Alongside Fusion, you can explore my 24-hour energy production forecast for the House Roof System, generated with a custom AI model trained on more than 1700 days of historical weather and production data. The dashboard visualizes real-time AI predictions, GTI-based forecasts, and actual inverter output in a single chart.

Each day, two models - Random Forest and Gradient Boosting - are evaluated, with the system automatically selecting the best performer for the AI forecast. In parallel, I also calculate a GTI forecast, based purely on solar geometry and irradiance predictions. These two streams are then fused into a third column: the Fusion forecast, which learns an optimal weighting, applies an offset if needed, and falls back to a fixed blend when data is limited. This way the forecast stays stable while adapting to changing weather and seasonal patterns.

Download the paper: Fusion Forecasting for Residential PV: An Adaptive Regression Blend of AI and GTI with Online Calibration.

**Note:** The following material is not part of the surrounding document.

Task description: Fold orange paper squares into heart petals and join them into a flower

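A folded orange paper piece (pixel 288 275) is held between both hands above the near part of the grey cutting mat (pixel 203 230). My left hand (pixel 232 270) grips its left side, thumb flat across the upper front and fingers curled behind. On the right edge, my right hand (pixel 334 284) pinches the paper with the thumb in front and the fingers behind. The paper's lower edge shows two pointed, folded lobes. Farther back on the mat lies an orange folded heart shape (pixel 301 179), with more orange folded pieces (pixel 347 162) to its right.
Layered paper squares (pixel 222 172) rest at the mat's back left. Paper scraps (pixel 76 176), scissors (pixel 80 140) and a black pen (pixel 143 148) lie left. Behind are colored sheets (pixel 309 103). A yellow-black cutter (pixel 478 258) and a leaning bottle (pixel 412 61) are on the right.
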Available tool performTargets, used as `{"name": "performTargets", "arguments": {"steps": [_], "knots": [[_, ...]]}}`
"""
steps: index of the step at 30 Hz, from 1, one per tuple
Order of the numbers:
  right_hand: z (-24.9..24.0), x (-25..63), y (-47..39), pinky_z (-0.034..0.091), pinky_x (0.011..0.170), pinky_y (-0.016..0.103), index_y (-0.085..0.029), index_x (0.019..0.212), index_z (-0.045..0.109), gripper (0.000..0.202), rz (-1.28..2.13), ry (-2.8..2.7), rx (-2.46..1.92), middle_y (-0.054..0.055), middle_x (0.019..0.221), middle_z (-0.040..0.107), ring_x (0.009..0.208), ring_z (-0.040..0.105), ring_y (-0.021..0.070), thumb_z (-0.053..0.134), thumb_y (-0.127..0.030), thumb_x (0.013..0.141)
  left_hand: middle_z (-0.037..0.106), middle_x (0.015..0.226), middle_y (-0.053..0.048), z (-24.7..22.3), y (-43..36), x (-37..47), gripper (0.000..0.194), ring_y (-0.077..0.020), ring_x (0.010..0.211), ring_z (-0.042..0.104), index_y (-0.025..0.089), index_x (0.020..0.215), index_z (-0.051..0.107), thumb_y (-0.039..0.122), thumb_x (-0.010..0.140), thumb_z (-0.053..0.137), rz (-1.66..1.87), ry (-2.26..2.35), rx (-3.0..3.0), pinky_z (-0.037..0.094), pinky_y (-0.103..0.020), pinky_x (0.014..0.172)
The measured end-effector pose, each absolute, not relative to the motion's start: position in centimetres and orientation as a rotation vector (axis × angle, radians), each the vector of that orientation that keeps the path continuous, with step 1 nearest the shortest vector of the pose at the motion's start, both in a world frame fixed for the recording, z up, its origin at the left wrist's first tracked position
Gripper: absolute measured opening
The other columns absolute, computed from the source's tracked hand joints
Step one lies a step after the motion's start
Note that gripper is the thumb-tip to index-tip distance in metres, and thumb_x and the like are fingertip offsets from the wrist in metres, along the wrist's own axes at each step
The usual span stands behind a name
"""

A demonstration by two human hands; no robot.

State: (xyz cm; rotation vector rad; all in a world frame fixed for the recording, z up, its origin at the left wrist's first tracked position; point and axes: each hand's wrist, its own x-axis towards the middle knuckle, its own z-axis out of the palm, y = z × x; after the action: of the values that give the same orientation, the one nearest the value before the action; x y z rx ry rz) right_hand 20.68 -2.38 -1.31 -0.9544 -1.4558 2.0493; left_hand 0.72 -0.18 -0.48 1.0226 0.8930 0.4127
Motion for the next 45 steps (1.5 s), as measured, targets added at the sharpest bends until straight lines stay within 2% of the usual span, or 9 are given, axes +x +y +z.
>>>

The AI model was last updated on 26.03.2026, the GTI model on 07.09.2025. The real-world dataset currently contains more than 1700 entries.

Forecast Summary

7 Days Forecast Comparison AI and GTI

More in depth information:

Model Updates

Version Date Key Improvements
v3 March 2026
  • Dual-Window Uncertainty: Computes a robust maximum between short-term reactive MAD and long-term seasonal MAD to prevent overly reactive prediction bands.
  • Zero-Value Regimes: Safely retains previous stable scale factors during snow cover and persistent zero-generation to prevent downward drift.
  • Model Selection Logic: Clarified separation between the internal Huber fitting objective and the MAE-based out-of-sample selection metric.
  • Fallback Scaling: Ensured cold-start fallback intercept strictly mirrors the scaling algebra of the primary model.
v2 March 2026
  • Bias Components: Formalized distinction between additive bias (intercept) and multiplicative drift (online scale).
  • Safeguards: Physical output bounds defined explicitly as conservative engineering constraints.
  • Math & Notation: Rewritten calibration step using strict set notation; uncertainty formulation corrected.